▶ [Material for this exercise]:

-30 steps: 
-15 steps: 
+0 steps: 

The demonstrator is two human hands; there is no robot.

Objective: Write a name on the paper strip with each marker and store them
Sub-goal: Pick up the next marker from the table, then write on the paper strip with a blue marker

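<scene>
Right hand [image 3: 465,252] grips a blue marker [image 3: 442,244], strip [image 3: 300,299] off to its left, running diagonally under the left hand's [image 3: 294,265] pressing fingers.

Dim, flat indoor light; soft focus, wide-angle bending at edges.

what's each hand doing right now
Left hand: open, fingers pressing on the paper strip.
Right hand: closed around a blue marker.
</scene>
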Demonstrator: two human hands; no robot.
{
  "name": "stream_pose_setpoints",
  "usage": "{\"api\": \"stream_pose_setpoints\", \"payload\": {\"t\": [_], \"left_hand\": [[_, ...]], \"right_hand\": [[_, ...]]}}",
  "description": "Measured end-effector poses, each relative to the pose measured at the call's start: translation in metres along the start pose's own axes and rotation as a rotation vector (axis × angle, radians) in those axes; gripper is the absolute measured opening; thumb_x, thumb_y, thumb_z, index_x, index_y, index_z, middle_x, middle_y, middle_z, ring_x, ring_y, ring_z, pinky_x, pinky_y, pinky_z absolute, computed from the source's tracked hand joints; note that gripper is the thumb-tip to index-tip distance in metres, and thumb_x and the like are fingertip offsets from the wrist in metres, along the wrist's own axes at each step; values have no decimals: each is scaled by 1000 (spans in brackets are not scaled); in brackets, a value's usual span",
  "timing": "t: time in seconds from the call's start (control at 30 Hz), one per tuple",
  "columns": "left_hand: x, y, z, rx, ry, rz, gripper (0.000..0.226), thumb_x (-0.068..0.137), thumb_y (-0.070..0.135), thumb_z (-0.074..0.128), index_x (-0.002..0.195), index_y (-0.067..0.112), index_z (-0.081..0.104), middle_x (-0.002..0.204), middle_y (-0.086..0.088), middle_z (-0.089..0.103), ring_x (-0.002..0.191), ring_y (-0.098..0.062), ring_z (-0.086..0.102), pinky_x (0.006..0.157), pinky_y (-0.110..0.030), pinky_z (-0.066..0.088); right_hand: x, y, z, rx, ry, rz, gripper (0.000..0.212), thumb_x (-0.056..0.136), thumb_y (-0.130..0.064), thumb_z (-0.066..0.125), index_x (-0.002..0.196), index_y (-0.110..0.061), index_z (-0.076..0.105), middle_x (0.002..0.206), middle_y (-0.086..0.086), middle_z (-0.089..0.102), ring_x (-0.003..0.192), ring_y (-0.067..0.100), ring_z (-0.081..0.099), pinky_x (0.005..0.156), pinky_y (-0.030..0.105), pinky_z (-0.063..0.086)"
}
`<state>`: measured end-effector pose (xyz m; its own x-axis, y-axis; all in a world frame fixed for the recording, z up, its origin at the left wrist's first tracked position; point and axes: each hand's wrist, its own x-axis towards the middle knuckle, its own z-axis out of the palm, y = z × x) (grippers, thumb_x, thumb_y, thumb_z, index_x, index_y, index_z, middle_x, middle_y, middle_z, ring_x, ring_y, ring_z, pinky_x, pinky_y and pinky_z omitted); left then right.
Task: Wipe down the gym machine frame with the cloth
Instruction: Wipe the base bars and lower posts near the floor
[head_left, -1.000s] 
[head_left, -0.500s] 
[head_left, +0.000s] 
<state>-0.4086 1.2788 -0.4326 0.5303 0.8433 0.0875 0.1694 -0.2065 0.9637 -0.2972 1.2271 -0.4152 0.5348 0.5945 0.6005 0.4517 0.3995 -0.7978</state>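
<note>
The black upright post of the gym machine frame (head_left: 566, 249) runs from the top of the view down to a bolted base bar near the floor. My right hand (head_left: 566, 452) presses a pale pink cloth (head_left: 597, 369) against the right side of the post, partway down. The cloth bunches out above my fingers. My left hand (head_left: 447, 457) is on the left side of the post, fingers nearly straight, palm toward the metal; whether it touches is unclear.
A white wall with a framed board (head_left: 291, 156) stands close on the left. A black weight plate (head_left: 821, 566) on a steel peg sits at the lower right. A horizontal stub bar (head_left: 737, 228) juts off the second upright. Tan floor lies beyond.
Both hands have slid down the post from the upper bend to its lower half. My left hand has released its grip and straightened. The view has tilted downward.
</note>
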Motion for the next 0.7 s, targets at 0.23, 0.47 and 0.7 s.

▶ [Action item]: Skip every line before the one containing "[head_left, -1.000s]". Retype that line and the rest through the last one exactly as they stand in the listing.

▶ [Task output]:
[head_left, -1.000s] 
[head_left, -0.500s] 
[head_left, +0.000s] 
<state>-0.4086 1.2788 -0.4326 0.5303 0.8433 0.0875 0.1694 -0.2065 0.9637 -0.2972 1.2271 -0.4152 0.5348 0.5945 0.6005 0.4517 0.3995 -0.7978</state>
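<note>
The black upright post of the gym machine frame (head_left: 566, 249) runs from the top of the view down to a bolted base bar near the floor. My right hand (head_left: 566, 452) presses a pale pink cloth (head_left: 597, 369) against the right side of the post, partway down. The cloth bunches out above my fingers. My left hand (head_left: 447, 457) is on the left side of the post, fingers nearly straight, palm toward the metal; whether it touches is unclear.
A white wall with a framed board (head_left: 291, 156) stands close on the left. A black weight plate (head_left: 821, 566) on a steel peg sits at the lower right. A horizontal stub bar (head_left: 737, 228) juts off the second upright. Tan floor lies beyond.
Both hands have slid down the post from the upper bend to its lower half. My left hand has released its grip and straightened. The view has tilted downward.
</note>
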Motion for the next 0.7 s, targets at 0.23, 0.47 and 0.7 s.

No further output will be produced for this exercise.